Why Apple should provide per-game progress saves for iPhone and iPad
Perhaps the most frustrating thing about gaming on the iPhone and iPod touch is how close it is to perfection. Apple’s ecosystem is excellent, providing a low barrier to entry for developers, which encourages crazy, innovative ideas full of fun and novelty. For the consumer, dozens of great games arrive on the App Store every day, and are often priced at a third of 8-bit budget titles for the ZX Spectrum and Commodore 64—from 1985.
However, there’s a fly in the ointment that continues to defecate everywhere—Apple’s lack of providing any means of backing up game save/progress data. In Apple’s world, deleting an app means pretending you’ve never used it. Spent ten hours battling through Peggle or GTA? Accidentally deleted a game, or removed a huge app on purpose, to get something else on your device? Too bad: next time you boot the game, it’ll start from scratch.
In the modern era, this simply isn’t acceptable at the best of times. For Apple, it’s an embarrassment, since it aligns this aspect of its gaming alongside the cheapest and nastiest Nintendo DS carts, which don’t offer any kind of battery back-up. With news that iPhone OS 4 would scrap the equally dreadful ‘rate on delete’ dialog box, I was hoping it would be replaced with a dialog that would enable you to save your progress for the app being removed. iTunes would then offer to restore your app’s data the next time you installed it.
With iPad gaming, this issue’s only going to get worse. Looking at the App Store, it’s clear apps in general are going to hugely increase in size—interactive book The Elements: A Visual Exploration clocks in at a whopping 1.74GB (US iTunes Store link). With the iPad screen being much larger than the iPhone’s, games will of course follow suit, due to the huge increase in asset size.

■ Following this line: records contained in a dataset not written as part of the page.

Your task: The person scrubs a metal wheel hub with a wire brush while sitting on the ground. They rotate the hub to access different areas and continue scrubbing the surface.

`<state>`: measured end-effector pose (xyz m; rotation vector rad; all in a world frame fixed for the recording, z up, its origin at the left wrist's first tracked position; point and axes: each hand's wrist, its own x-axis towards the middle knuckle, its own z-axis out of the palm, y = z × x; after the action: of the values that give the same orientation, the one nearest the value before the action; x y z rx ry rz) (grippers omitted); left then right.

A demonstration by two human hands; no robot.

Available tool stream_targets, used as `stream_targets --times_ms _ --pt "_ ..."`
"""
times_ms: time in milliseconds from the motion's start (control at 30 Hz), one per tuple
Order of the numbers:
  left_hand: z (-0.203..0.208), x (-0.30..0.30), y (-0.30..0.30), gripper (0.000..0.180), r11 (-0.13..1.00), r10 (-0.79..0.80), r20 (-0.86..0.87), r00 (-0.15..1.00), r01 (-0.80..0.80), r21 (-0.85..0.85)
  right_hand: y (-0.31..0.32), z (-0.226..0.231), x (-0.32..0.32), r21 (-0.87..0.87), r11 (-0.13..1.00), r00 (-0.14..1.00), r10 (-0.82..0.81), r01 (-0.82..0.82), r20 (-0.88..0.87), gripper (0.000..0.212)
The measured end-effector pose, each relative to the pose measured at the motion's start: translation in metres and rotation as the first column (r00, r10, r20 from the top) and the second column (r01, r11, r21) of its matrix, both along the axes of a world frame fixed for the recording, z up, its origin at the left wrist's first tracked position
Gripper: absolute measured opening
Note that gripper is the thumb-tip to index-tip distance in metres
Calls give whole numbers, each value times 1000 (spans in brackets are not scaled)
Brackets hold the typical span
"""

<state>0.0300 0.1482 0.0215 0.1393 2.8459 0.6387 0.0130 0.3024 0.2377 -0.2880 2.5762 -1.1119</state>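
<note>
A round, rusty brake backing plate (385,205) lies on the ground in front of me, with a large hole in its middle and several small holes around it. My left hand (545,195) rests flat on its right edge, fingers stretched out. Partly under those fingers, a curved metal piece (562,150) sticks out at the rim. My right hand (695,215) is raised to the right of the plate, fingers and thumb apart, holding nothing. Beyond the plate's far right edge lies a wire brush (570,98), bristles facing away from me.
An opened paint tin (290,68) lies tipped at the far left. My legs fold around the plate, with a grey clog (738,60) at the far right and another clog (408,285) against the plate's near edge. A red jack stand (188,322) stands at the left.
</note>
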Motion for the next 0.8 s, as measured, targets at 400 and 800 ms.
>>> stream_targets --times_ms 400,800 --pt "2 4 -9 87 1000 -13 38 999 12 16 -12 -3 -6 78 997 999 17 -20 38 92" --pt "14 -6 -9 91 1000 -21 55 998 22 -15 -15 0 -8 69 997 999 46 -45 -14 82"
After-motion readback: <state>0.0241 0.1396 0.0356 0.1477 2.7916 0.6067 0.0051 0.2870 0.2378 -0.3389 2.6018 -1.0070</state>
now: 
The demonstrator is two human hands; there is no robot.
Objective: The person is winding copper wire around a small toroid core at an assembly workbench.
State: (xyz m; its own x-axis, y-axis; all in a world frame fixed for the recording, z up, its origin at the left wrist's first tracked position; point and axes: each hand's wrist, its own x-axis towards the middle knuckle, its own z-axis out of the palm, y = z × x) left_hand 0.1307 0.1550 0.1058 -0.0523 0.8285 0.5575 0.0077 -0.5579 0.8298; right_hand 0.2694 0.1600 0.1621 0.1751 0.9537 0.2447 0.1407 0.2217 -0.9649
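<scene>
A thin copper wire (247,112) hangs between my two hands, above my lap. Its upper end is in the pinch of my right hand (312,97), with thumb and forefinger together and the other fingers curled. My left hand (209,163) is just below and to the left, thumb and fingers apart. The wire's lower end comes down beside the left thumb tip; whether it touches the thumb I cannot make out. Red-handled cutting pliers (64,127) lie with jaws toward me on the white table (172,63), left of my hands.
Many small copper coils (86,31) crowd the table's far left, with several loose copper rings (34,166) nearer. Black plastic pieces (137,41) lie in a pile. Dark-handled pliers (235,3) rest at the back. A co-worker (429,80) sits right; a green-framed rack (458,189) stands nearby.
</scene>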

In the long run, iPad users will be faced with a stark choice: delete a game and all the progress they’ve made, in order to buy something new, or just avoid buying anything further. Already I hear from people with iPhones doing the latter, and that will eventually impact on Apple’s sales—unless it has the common sense to provide some way of saving progress for later restoration. Perhaps Game Center, Apple’s gaming social network in iPhone OS 4, will include such functionality. If not, it’ll remain clear that while Apple’s continuing to aggressively target gamers, it certainly doesn’t understand them.